Final expense insurance or burial insurance
Burial insurance is a form of whole life insurance that may be purchased from an insurance company to cover funeral expenses. Beneficiaries can use the money to pay for funeral expenses and for other final life expenses. Comparing quotes from several different companies or speaking with a licensed insurance agent may help you find a policy to fit your needs.
Another alternative is to open a savings account earmarked exclusively for funeral expenses. You can deposit funds to save up enough to cover funeral expenses, burial costs and services. Extra funds may help your family pay for additional and unexpected expenses and account for inflation. You may wish to consider designating a trusted beneficiary who can withdraw the money immediately to finance your funeral.
Frequently asked questions
Any competent adult 99 years or younger and of legal age can establish a funeral trust. You can open a trust for immediate family members such as parents, siblings, spouses, children or stepchildren. You can also open such a trust for yourself.
Typically, life insurance companies do not allow you to list a funeral home as a beneficiary. With a standard life insurance policy, you may be able to request funeral home assignment paperwork from your insurer. This paperwork would be completed by you and the funeral home of your choice. When your life insurance policy pays out, the insurance company sends a check for the designated amount to the funeral home. However, with a funeral trust, you can bypass this complication. Funeral trusts are much smaller than most standard life insurance policies and are designed to have funeral homes as beneficiaries.
Funeral expenses are not deductible on your personal taxes, but if the expenses are fully paid from the trust and an estate funded this trust, the taxes may be deductible from that estate’s taxes. In general, funeral costs are not tax deductible for individuals.
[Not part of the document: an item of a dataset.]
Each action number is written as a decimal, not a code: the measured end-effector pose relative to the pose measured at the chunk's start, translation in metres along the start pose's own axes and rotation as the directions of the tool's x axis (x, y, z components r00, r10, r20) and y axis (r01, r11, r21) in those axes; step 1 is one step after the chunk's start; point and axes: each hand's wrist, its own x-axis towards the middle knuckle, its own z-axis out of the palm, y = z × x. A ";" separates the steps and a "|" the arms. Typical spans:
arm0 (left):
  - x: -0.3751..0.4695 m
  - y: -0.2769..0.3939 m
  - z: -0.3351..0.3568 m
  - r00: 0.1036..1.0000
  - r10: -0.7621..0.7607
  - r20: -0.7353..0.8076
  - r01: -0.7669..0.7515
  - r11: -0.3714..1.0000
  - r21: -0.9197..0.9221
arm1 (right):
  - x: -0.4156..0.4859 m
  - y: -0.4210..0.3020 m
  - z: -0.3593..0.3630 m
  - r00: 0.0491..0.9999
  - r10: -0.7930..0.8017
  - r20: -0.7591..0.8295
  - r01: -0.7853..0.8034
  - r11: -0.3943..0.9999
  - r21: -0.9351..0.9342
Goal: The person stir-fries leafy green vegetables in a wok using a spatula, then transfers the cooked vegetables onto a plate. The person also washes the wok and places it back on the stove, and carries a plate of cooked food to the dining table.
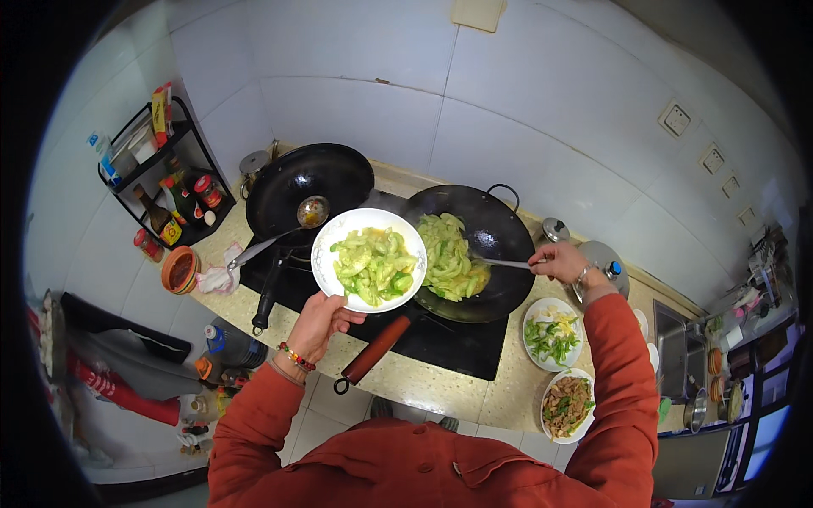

The difference between a revocable and irrevocable trust stems from whether or not you have the ability to freely change the plan once it has been made. Under a revocable funeral trust, you can make changes to your contract at any time and even choose to cancel it entirely in order to retain control of your assets (though you will typically have to pay a fee in order to dissolve the trust). An irrevocable trust, by contrast, cannot be changed or canceled without the consent of all the named beneficiaries and court approval.